What is needed:
An exact copy of the listing is what the response must contain.

Source data:
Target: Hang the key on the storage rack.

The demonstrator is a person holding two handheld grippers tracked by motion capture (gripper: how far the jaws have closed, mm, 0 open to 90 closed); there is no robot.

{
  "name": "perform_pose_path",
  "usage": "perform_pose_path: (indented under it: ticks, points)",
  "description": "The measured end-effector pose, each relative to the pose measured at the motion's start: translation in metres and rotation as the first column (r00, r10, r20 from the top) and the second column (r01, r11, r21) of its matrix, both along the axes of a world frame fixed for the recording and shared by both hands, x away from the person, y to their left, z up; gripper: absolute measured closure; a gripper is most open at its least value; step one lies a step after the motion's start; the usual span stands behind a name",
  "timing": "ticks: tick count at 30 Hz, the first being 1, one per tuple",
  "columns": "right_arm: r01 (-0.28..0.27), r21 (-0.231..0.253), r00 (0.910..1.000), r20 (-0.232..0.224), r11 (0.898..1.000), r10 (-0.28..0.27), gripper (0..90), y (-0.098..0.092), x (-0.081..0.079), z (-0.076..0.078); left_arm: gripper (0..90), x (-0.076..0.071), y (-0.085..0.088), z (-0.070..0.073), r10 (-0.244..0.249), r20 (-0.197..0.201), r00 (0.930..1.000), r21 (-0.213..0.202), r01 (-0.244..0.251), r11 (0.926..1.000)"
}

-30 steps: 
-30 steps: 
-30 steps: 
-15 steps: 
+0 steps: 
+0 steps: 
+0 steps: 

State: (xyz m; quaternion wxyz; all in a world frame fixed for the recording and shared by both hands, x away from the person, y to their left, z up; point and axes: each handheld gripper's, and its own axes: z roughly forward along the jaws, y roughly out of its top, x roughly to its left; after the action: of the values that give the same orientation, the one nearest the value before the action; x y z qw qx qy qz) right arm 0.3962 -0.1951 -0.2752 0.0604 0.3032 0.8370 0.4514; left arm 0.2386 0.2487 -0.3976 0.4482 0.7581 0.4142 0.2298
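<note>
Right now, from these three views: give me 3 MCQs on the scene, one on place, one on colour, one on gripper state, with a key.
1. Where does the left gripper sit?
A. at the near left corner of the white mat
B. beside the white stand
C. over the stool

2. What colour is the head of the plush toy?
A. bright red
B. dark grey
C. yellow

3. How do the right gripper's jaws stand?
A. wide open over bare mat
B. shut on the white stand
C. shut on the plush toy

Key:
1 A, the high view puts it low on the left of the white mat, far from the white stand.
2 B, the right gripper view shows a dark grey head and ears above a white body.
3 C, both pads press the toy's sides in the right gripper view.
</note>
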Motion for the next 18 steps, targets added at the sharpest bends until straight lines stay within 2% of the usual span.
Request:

Result of the task:
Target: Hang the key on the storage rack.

The demonstrator is a person holding two handheld grippers tracked by motion capture (gripper: how far the jaws have closed, mm, 0 open to 90 closed); there is no robot.

{
  "name": "perform_pose_path",
  "usage": "perform_pose_path: (indented under it: ticks, points)",
  "description": "The measured end-effector pose, each relative to the pose measured at the motion's start: translation in metres and rotation as the first column (r00, r10, r20 from the top) and the second column (r01, r11, r21) of its matrix, both along the axes of a world frame fixed for the recording and shared by both hands, x away from the person, y to their left, z up; gripper: absolute measured closure; a gripper is most open at its least value; step one lies a step after the motion's start; the usual span stands behind a name",
  "timing": "ticks: tick count at 30 Hz, the first being 1, one per tuple",
  "columns": "right_arm: r01 (-0.28..0.27), r21 (-0.231..0.253), r00 (0.910..1.000), r20 (-0.232..0.224), r11 (0.898..1.000), r10 (-0.28..0.27), gripper (0..90), y (-0.098..0.092), x (-0.081..0.079), z (-0.076..0.078); left_arm: gripper (0..90), x (-0.076..0.071), y (-0.085..0.088), z (-0.070..0.073), r10 (-0.244..0.249), r20 (-0.197..0.201), r00 (0.930..1.000), r21 (-0.213..0.202), r01 (-0.244..0.251), r11 (0.926..1.000)"
}

-30 steps: 
-30 steps: 
-30 steps: 
-15 steps: 
+0 steps: 
+0 steps: 
+0 steps: 

State: (xyz m; quaternion wxyz; all in a world frame fixed for the recording and shared by both hands, x away from the person, y to their left, z up; point and axes: each handheld gripper's, and its own axes: z roughly forward along the jaws, y roughly out of its top, x roughly to its left; after the action: of the values that give the same orientation, the one nearest the value before the action; x y z qw qx qy qz) right arm 0.3962 -0.1951 -0.2752 0.0604 0.3032 0.8370 0.4514; left arm 0.2386 0.2487 -0.3976 0.4482 0.7581 0.4142 0.2298
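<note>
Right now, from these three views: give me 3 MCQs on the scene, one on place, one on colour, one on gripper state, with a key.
1. Where does the left gripper sit?
A. at the near left corner of the white mat
B. beside the white stand
C. over the stool

2. What colour is the head of the plush toy?
A. bright red
B. dark grey
C. yellow

3. How do the right gripper's jaws stand?
A. wide open over bare mat
B. shut on the white stand
C. shut on the plush toy

Key:
1 A, the high view puts it low on the left of the white mat, far from the white stand.
2 B, the right gripper view shows a dark grey head and ears above a white body.
3 C, both pads press the toy's sides in the right gripper view.
</note>
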Motion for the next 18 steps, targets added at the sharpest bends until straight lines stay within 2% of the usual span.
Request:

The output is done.